— Problem requirements —
Having located the line with "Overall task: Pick", print it and each remaining line exactly, stopping at the end of the material and omitting pictures.

[Start of section]

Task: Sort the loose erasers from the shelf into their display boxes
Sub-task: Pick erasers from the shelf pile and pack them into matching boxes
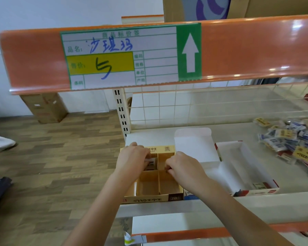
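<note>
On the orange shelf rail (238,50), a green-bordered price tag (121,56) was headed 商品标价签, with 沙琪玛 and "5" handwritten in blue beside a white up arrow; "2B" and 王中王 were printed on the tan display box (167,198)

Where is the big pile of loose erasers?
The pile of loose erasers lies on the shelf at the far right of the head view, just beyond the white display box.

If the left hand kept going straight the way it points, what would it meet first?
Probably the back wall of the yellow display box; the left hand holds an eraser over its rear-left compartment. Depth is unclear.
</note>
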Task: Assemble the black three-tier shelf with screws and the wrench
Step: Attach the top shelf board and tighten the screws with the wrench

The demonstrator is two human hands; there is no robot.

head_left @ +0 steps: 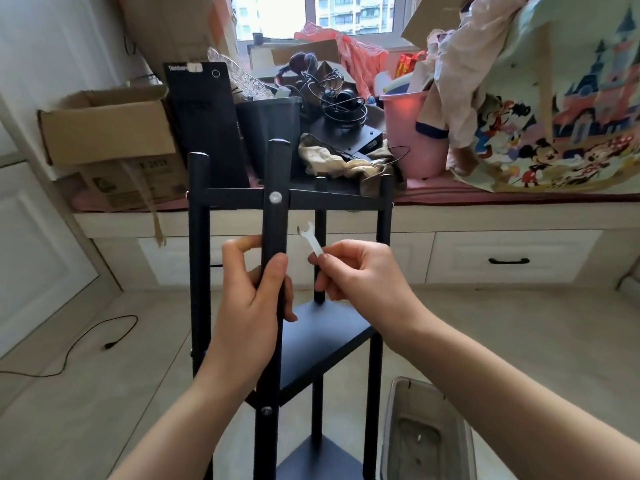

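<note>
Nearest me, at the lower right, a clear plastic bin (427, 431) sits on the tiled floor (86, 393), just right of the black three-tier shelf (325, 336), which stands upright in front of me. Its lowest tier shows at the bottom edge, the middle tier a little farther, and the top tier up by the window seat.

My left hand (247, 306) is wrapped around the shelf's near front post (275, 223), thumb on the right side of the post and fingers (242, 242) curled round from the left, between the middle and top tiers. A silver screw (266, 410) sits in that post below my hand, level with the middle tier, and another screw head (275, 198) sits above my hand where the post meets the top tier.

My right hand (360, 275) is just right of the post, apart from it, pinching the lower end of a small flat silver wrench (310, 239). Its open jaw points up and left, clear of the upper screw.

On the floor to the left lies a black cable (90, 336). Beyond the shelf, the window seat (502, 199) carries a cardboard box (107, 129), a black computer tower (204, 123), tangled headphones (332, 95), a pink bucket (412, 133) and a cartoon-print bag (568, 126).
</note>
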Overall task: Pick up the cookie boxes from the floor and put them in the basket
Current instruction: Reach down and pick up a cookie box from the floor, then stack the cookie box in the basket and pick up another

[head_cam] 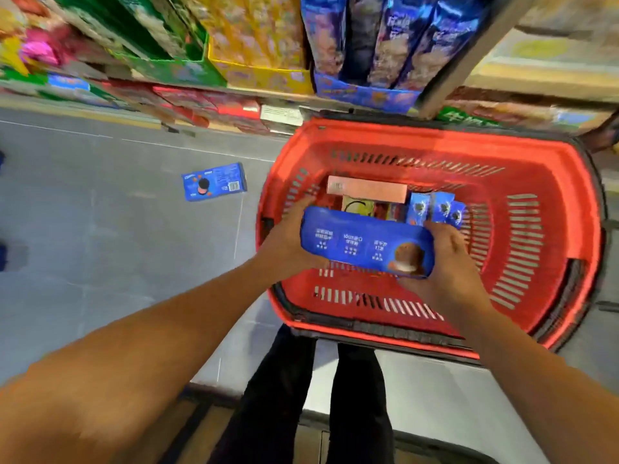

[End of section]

— Answer below —
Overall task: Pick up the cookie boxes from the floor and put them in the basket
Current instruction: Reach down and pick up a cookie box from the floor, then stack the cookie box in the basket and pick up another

[head_cam] 

The work for this exercise is now done.